**TRY IT:** Copy out every line of the data that has the word "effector" somewhere in it.

**THE DATA:**
[Start of Attachment]

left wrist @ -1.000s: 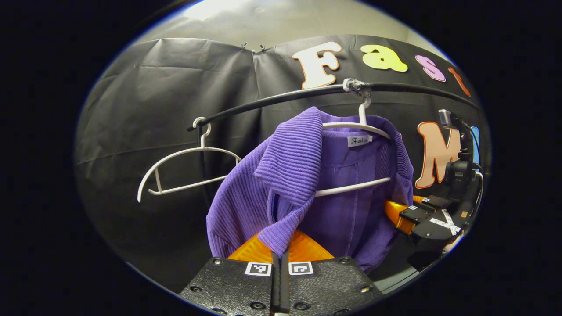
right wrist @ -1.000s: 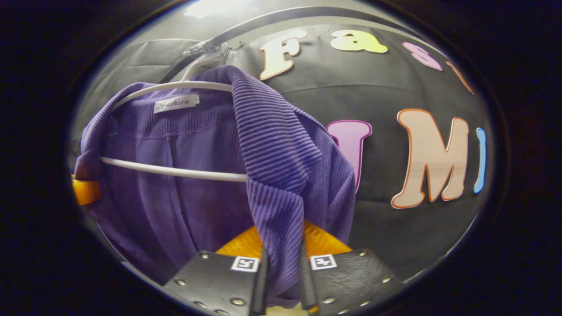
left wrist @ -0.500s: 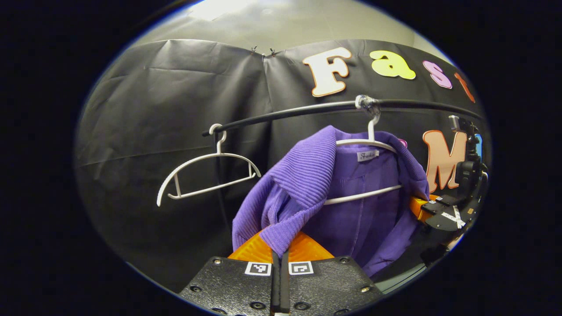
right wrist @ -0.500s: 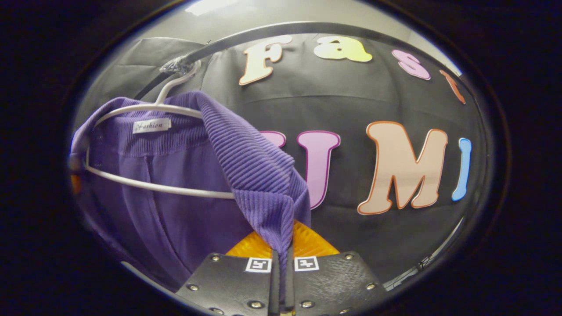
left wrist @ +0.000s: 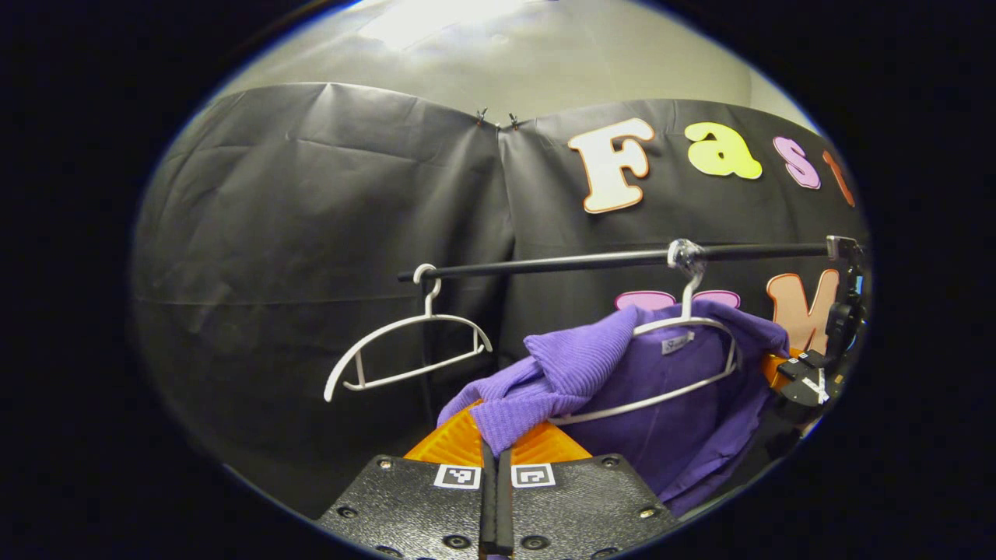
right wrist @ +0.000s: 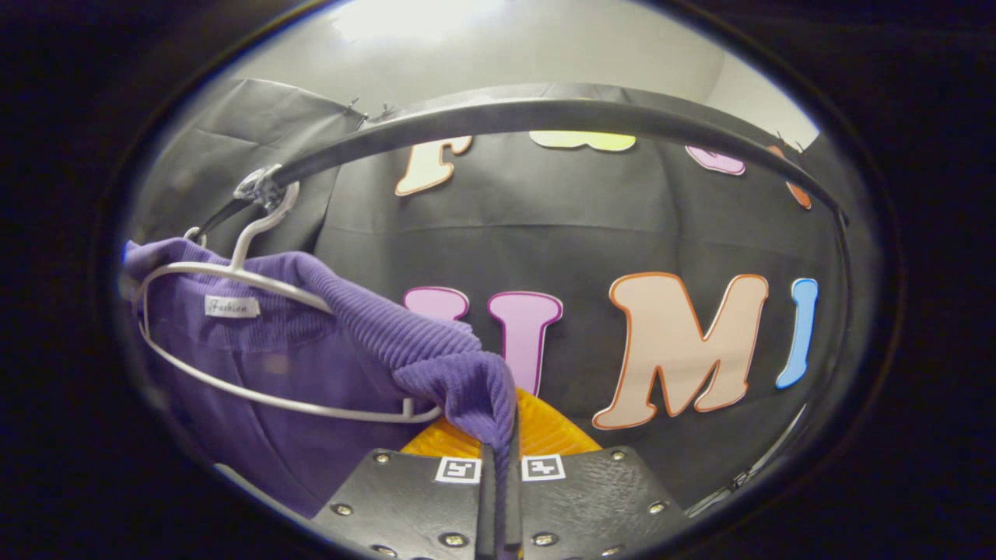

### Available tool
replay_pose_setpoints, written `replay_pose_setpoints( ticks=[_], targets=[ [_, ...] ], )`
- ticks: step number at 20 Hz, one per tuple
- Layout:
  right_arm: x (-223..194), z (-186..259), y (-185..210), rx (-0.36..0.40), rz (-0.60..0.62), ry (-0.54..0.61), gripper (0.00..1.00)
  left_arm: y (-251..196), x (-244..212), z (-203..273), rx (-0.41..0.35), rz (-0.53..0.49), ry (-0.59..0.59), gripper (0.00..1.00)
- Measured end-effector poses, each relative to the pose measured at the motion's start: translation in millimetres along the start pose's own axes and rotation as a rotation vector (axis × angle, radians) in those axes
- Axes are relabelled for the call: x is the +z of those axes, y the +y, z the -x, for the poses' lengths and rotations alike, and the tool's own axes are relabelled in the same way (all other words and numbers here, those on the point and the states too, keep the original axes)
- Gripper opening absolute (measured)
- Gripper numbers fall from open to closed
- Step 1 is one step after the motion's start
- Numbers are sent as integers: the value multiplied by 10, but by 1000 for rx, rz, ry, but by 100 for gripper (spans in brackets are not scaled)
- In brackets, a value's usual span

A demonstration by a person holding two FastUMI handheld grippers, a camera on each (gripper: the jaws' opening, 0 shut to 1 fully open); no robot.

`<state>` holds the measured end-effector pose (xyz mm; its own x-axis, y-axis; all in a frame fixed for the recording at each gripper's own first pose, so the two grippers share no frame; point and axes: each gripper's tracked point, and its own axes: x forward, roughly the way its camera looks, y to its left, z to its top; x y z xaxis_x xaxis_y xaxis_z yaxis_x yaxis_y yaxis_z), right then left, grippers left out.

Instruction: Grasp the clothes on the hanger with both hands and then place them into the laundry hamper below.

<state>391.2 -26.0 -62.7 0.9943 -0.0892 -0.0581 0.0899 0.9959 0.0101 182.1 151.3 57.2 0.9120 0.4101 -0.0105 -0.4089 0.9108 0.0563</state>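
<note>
A purple ribbed garment drapes a white hanger on the black rail. My left gripper is shut on the garment's left shoulder edge, which stretches out toward the camera. In the right gripper view the same purple garment hangs on its white hanger at the left, and my right gripper is shut on its other shoulder edge. The right gripper also appears at the far right of the left gripper view, beside the garment. The hamper is out of sight.
An empty white hanger hangs at the rail's left end. The black rail arches close above the right gripper. A pale ceiling lies above the black cloth wall.
Both grippers have pulled back and down from the rail, drawing the shoulders off the hanger ends. The right gripper's fingers closed tight on the fabric. The garment looks smaller and farther away.
</note>
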Motion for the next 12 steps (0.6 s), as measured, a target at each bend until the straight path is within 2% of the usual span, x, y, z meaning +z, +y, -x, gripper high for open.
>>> replay_pose_setpoints(
  ticks=[6, 12],
  targets=[
    [218, -218, -82, -4, -19, -69, 5, 154, 208, -115, 36, -46, -47, 0],
    [268, -382, -2, 24, -55, -92, 5, 243, 441, -194, 53, -7, -81, 0]
  ],
)
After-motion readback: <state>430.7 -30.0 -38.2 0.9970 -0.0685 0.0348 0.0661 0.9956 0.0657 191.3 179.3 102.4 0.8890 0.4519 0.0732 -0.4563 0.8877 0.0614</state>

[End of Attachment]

**EXPECTED ANSWER:**
- Measured end-effector poses, each relative to the pose measured at the motion's start: translation in millimetres along the start pose's own axes and rotation as a rotation vector (axis × angle, radians) in those axes
`<state>` holds the measured end-effector pose (xyz mm; its own x-axis, y-axis; all in a frame fixed for the recording at each gripper's own first pose, so the two grippers share no frame; point and axes: each gripper's tracked point, and its own axes: x forward, roughly the way its camera looks, y to its left, z to its top; x y z xaxis_x xaxis_y xaxis_z yaxis_x yaxis_y yaxis_z), right then left, grippers left out.

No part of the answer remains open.